== TASK GOAL ==
Below is a listing; restate from it, character for character, the lines beginning at the line holding "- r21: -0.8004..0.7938" and ending at the line holding "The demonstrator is", both included.

::: PROVIDED MATERIAL

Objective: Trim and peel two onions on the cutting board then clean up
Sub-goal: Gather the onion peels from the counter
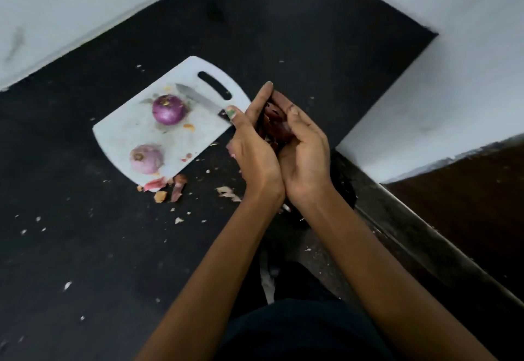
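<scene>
The black bench (85, 247) fills most of the scene, speckled with pale flecks. On it lies the white cutting board (124, 131), the landmark here. Just right of the board, both hands are cupped together, the left hand (252, 145) and right hand (303, 148) with fingers curled around a clump of dark onion skins (273, 125) held between the palms. On the board sit two peeled onions: the purple onion (169, 110) near its middle, the paler onion (146, 158) toward its near edge. A knife (198, 98) rests on the board beside the handle slot. More peel scraps (170, 188) lie just off the board's near corner.
</scene>
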`<state>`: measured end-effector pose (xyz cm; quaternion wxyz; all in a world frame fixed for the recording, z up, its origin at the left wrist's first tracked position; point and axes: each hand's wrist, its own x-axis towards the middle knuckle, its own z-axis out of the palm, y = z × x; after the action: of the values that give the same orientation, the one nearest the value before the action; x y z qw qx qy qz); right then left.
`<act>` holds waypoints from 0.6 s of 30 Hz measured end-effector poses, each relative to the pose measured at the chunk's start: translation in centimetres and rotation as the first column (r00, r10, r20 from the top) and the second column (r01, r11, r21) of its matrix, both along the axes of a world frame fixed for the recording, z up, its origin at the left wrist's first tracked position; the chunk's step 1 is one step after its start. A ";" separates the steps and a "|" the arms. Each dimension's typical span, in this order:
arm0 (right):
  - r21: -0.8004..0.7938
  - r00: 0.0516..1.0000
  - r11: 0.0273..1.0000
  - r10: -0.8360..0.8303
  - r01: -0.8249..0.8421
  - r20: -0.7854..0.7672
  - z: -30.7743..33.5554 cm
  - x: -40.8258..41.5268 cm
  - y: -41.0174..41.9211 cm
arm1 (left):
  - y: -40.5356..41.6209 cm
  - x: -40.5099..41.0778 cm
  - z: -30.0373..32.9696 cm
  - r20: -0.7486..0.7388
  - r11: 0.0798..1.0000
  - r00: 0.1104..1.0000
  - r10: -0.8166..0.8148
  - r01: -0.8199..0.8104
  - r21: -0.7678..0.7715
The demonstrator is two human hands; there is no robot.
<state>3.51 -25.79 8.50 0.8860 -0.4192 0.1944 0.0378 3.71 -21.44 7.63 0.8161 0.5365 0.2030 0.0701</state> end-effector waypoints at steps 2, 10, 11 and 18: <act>0.019 0.996 0.996 -0.091 0.091 0.001 0.2 -0.6 -3.2 | -3.1 -0.2 0.3 0.009 0.995 0.995 -0.104 0.104 0.013; 0.044 0.914 0.915 -0.398 0.402 -0.078 -2.6 -3.3 -16.0 | -16.3 -2.0 -2.5 -0.031 0.903 0.906 -0.423 0.424 0.069; 0.051 0.909 0.909 -0.410 0.414 -0.081 -3.0 -3.5 -17.6 | -18.1 -2.1 -3.4 -0.056 0.891 0.893 -0.447 0.450 0.063; -0.022 0.835 0.875 -0.469 0.483 -0.290 -12.9 -2.8 -25.3 | -25.8 -1.0 -12.7 -0.251 0.853 0.832 -0.494 0.520 0.045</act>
<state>0.74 -51.04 -4.39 0.8404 -0.3247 0.4174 -0.1185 2.74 -47.21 -5.10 0.7449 0.6202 0.1423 -0.2005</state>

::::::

== TASK SOLUTION ==
  - r21: -0.8004..0.7938
  - r00: 0.0516..1.0000
  - r11: 0.0273..1.0000
  - r10: -0.8360..0.8303
  - r01: -0.8249..0.8421
  - r20: -0.7854..0.7672
  - z: -30.7743..33.5554 cm
  - x: -40.8258..41.5268 cm
  - y: -41.0174..41.9211 cm
arm1 (left):
  - y: -40.5356..41.6209 cm
  - x: -40.5099..41.0778 cm
  - z: -30.0373..32.9696 cm
  - r20: -0.7486..0.7388
  - r11: 0.0798..1.0000
  - r00: 0.1104..1.0000
  - r10: -0.8166..0.8148
  - r01: -0.8199..0.8104
  - r21: -0.7678..0.7715
The demonstrator is two human hands; there is no robot.

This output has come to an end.